Directions for this task:
Every line of the material must be reproduced exactly.

Dataset content:

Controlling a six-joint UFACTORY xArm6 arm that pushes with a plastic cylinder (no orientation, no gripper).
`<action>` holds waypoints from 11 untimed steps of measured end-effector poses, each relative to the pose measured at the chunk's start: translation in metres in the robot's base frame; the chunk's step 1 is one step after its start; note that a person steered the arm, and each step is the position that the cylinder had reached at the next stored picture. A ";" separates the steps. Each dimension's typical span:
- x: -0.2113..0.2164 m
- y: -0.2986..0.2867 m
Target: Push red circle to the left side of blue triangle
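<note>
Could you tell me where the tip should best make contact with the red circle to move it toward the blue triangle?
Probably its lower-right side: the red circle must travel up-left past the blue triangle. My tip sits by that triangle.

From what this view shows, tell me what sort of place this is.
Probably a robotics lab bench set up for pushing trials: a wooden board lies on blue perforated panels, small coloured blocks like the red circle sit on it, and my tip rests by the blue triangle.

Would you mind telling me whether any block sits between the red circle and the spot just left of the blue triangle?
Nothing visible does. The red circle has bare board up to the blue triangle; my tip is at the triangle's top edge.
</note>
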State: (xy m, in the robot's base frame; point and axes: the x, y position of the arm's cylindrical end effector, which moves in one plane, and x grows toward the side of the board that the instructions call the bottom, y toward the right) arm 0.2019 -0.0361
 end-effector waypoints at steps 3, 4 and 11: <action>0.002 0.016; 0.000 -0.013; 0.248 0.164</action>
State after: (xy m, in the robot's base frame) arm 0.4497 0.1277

Output for this task:
Controlling a six-joint UFACTORY xArm6 arm that pushes with a plastic cylinder (no orientation, no gripper).
`<action>` holds waypoints from 11 untimed steps of measured end-effector poses, each relative to the pose measured at the chunk's start: translation in metres in the robot's base frame; the chunk's step 1 is one step after its start; note that a person steered the arm, and each step is the position that the cylinder had reached at the next stored picture. A ";" separates the steps. Each dimension's typical span:
- x: -0.2113..0.2164 m
- y: -0.2986..0.2867 m
Target: Push red circle to the left side of blue triangle
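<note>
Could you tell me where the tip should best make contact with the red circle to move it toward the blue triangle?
Probably its lower-right side: the red circle must travel up-left past the blue triangle. My tip sits by that triangle.

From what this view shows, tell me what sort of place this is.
Probably a robotics lab bench set up for pushing trials: a wooden board lies on blue perforated panels, small coloured blocks like the red circle sit on it, and my tip rests by the blue triangle.

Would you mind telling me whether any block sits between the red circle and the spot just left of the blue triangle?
Nothing visible does. The red circle has bare board up to the blue triangle; my tip is at the triangle's top edge.
</note>
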State: (xy m, in the robot's base frame; point and axes: the x, y position of the arm's cylindrical end effector, which moves in one plane, and x grows toward the side of the board that the instructions call the bottom, y toward the right) arm 0.2019 -0.0361
 end-effector waypoints at steps 3, 4 and 11: <action>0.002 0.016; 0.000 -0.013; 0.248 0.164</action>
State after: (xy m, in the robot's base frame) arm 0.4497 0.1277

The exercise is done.